Following the tragic, awful loss of lives recently in places like Melbourne, Manchester and London, we are seeing Prime Minister Turnbull choose to go down a very familiar path, a path trodden very eagerly indeed by the man he overthrew, Tony Abbott—a path of demonising people of different cultures and skin colours; a path of eroding yet more of our hard-won civil and human rights; a path that risks undermining the multicultural, harmonious society that we enjoy; a path that risks setting Australians against each other. If we as Australians choose to walk down this path with Mr Turnbull and his allies in this place, we risk a less-stable world, a country where suspicion and mistrust rule over trust and harmony. We risk losing the welcoming and laid-back country we pride ourselves in being. We risk looking upon strangers with suspicion and we risk assuming the worst in people. We risk no longer enjoying the simple things the way we should, like going to the beach, going to the footy or going to concerts in the park. We risk throwing up our shutters and refusing to help those who desperately need our help. This is the path being offered by the people whose choices have led us directly to the situation we find ourselves in now—the same people who have been consistently wrong about foreign policy and consistently wrong about how to counter violent extremism for well over 15 years now.

But there is another path—a path where we can hold our heads high and not listen to those voices which seek to sow hatred and seek to set us against each other. That is because the truth is that those people have no answers other than fear and division. We have to choose to continue to enjoy the things that make this country so fantastic and one of the most successful multicultural countries in the world, where we can enjoy mixing with people of different colours and religions and we can enjoy our beautiful environment, going to the footy and going to have fun in our cities, in our towns, in our forests and on our beaches. If we want to make those choices, we have to welcome people who were not born in this country, and we have to give them every chance to succeed in Australia. Those are the values that we cherish as the people, and we should not give them up without a fight.
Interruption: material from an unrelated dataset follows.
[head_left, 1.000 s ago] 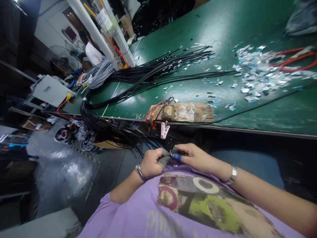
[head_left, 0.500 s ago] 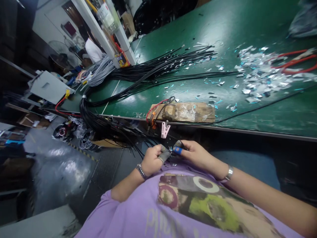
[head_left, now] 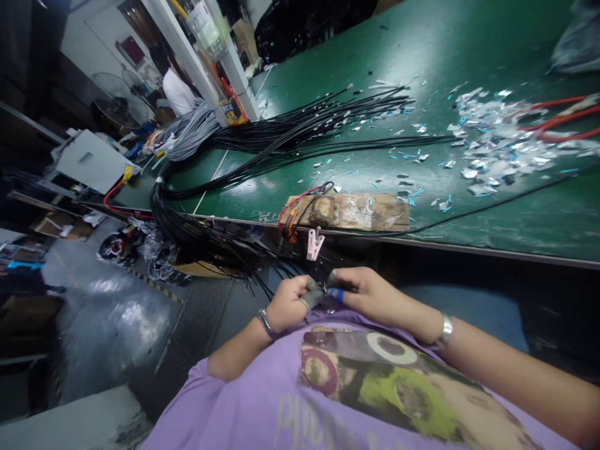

We certainly should not let them be eroded continually by the Labor and Liberal parties, who march in zombie lock step on those issues in this place.

We will have to stand up and defend those rights and freedoms, and the Australian Greens will. We will have to not sit silently when big politics conspire to take them away from us. We are the only Western democracy in the world without a charter of rights. We desperately need one so that we have something to use when governments come knocking to take away yet more of the rights that we fought so hard to create. We need a new white paper not on defence but on countering violent extremism so that we can measure calmly and cohesively whether this ongoing erosion of our human civil rights is actually making us any safer as a country and as a people. We need to make the government, be it Labor or Liberal, justify those ongoing erosions, if it can, so that we know that the rights, the freedoms and the liberties that our forefathers fought so hard to protect and enhance are indeed not being traded away for nothing.